=== EXERCISE ===
When you reach the listing, restate it word for word, leaving nothing out.

"""

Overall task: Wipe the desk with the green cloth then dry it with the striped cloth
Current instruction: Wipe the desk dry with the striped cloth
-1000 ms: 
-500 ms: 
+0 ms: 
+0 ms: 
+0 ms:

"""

=== EXERCISE ANSWER ===
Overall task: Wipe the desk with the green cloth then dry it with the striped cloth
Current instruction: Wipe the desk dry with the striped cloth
-1000 ms: 
-500 ms: 
+0 ms: 
+0 ms: 
+0 ms:

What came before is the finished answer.